From: We are Baha'is
Albert Hall will ever be remembered for his services in the
early development of the Bahai Temple Unity, the body entrusted with the
building of the Mashriqu’l-Adhkar in America.
From 1910 to 1914, Albert H. Hall was selected each year as
chairman of the Annual Convention; he was elected a member of the Baha’i Temple
Unity during the same period, and was chosen as its president in 1911, which position
he held up to and during the year 1914.
At the Convention of 1910, when Mr. Hall was unanimously
chosen Chairman, he said: "God chooses the weak things to confound the
mighty. You have made the choice of a weak instrument. I feel very weak and
lowly, as nothing, and I would not bear the responsibility of this place were I
not possessed with the sense of my own emptiness, seeking only the in pouring
of His Spirit, strength and wisdom. This Convention but now called to order,
has been in conscious, silent session for several hours. There is no need of
any introduction. The opening of this Convention was sung in the heart of every
one of you who turned his face to the East this morning, and if you did not
then catch the message of love and unity in all its fullness, it has
beautifully sounded in your ears as the inspiring Tablet has been read [refers
to Tablet regarding Mashriqu’l-Adhkar received in March, 1910] There is no
other word to be uttered. It is for us now to address ourselves directly to the
work in hand. We are here representing the Baha’i Assemblies throughout America
and Canada, to bring home the substantial offerings of our sacrifice, to
encourage each other with the report of our work not to boast or overstate it.

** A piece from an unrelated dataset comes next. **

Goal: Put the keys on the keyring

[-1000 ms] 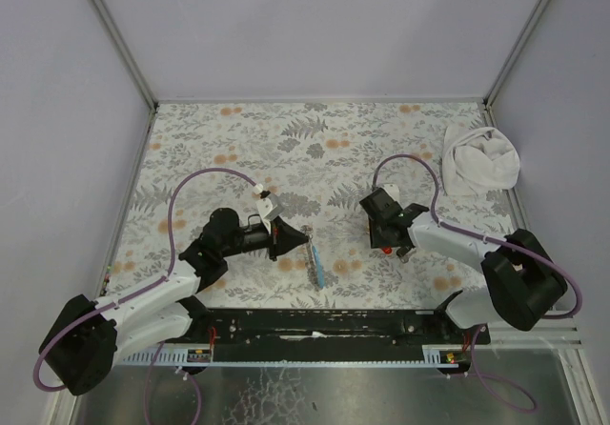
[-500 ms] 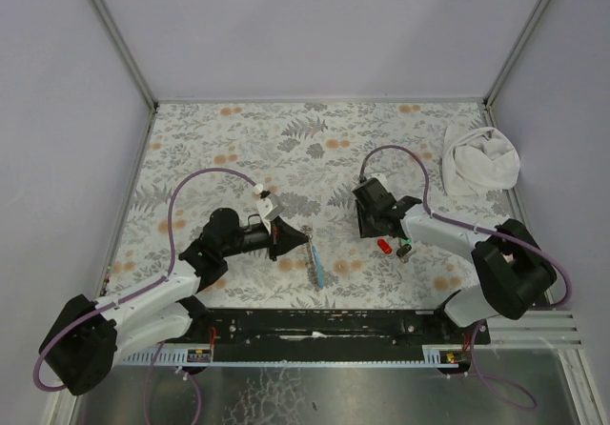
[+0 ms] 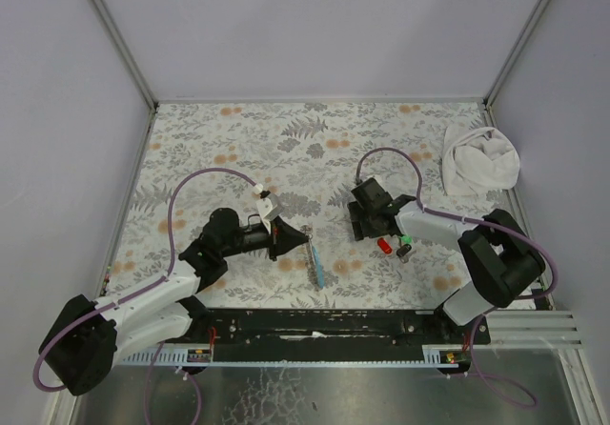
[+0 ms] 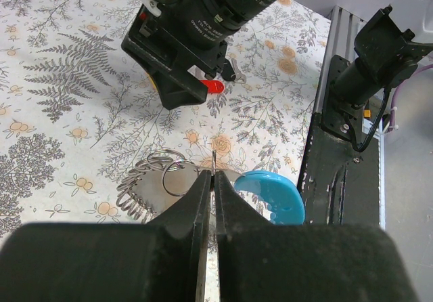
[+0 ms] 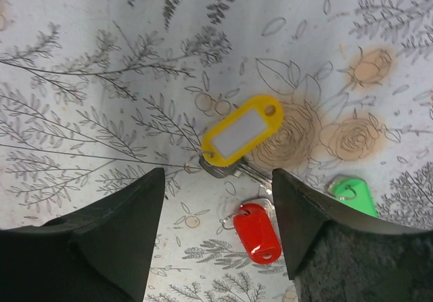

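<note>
Right wrist view is showing the right gripper (image 5: 216, 180) with its jaws standing wide and holding nothing, hovering over the patterned table (image 5: 81, 58). The yellow key (image 5: 241, 131) is lying just ahead of the gap, toward 12 o'clock. Its long axis is running from about 8 o'clock to 2 o'clock, so it is sitting slantwise to the jaws' closing line. Its grey metal end is poking out at the 8 o'clock end, level with the fingertips. The red key (image 5: 258, 233) is lying near it at 5 o'clock, and the green key (image 5: 353, 195) is lying further out at 4 o'clock, partly behind the right finger.

From above, the right arm is clearly the nearer one to these keys. The left gripper (image 4: 211, 180) is pinching its jaws tight on a thin upright wire of the keyring (image 3: 315, 265). The ring, part grey wire and part light blue, is sitting well apart from the keys, at their 9 o'clock.
</note>
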`<state>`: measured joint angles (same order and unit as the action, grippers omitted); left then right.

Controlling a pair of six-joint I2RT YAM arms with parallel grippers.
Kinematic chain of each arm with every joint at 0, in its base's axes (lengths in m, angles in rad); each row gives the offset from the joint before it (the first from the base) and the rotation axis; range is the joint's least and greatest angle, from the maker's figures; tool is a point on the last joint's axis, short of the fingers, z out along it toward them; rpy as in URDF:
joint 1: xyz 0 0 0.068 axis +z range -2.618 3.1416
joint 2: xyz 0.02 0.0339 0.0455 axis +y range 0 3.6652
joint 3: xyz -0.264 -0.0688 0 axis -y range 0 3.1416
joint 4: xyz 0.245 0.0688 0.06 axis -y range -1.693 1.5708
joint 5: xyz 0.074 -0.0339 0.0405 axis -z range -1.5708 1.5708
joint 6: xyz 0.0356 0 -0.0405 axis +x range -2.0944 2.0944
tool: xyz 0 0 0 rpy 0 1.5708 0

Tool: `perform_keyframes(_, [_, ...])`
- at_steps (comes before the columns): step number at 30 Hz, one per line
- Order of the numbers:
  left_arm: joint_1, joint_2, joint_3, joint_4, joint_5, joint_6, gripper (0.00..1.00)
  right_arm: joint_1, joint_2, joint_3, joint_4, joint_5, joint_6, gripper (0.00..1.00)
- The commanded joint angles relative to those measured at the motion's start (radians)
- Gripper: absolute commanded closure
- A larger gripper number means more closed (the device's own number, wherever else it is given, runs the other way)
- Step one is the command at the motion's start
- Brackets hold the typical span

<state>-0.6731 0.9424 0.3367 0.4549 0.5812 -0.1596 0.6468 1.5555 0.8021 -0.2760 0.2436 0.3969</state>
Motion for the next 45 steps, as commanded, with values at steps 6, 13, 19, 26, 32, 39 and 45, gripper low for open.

We must face His Truth just as it is. Do not let us delude ourselves. They are
the worst deluded in the world who are self deluded. We are not afraid nor
ashamed of the situation, but of ourselves that is all. Let us seek knowledge
with the light of Truth and the Truth shall make us free."
……..
Albert Heath Hall was born on July 11th, 1858, in
Alexandria, Licking County, Ohio, son of Rev. Levi and Lucinda Mitchell Hall;
he came to Minnesota in 1873 and received his early education at Austin; he
entered the University of Minnesota in 1875, remaining in school there until
the end of his junior year; he was a member of the Chi Psi and Phi Delta Phi
Fraternities. While attending the University of Minnesota he earned his
livelihood by working in a sawmill, and later, worked for the first telephone
company organized in the Twin Cities, stringing the first line of wire in the
city of Minneapolis; he afterwards was night telephone operator while attending
his classes at college.
After leaving the University of Minnesota, Mr. Hall entered
the law office of Judge Frederick Hooker as a law student, and a short time
later, accepted a position in the Treasury Department at Washington, D. C. and
while there studied law at Columbian University, which later became the George
Washington University; he graduated from Columbian in 1884. From 1884 to 1920,
he was actively engaged in the practice of law at Minneapolis, and tried some
thirty five hundred contested cases; he died May 25th, 1920, after an illness
which was critical for only a few weeks, having been in poor health, however,
for almost a year. He was survived by his wife and one daughter, Mrs. William
L. Appleby, both of this city…
"Bert" Hall, as he was familiarly known throughout
Hennepin County, was primarily and essentially the poor man's lawyer; no client
was too mean, nor was his cause too small, but that Bert Hall gave him his
untiring and unstinted effort; it made no difference whether the client had
funds, or even prospects of receiving them, and it seemed as though the less
the prospect of getting a fee, the more generously he gave of his brilliant
mind and indefatigable energy; if he believed that his client's cause was just,
that cause became the paramount matter with him and it took precedence over his
self interest, his family and his friends.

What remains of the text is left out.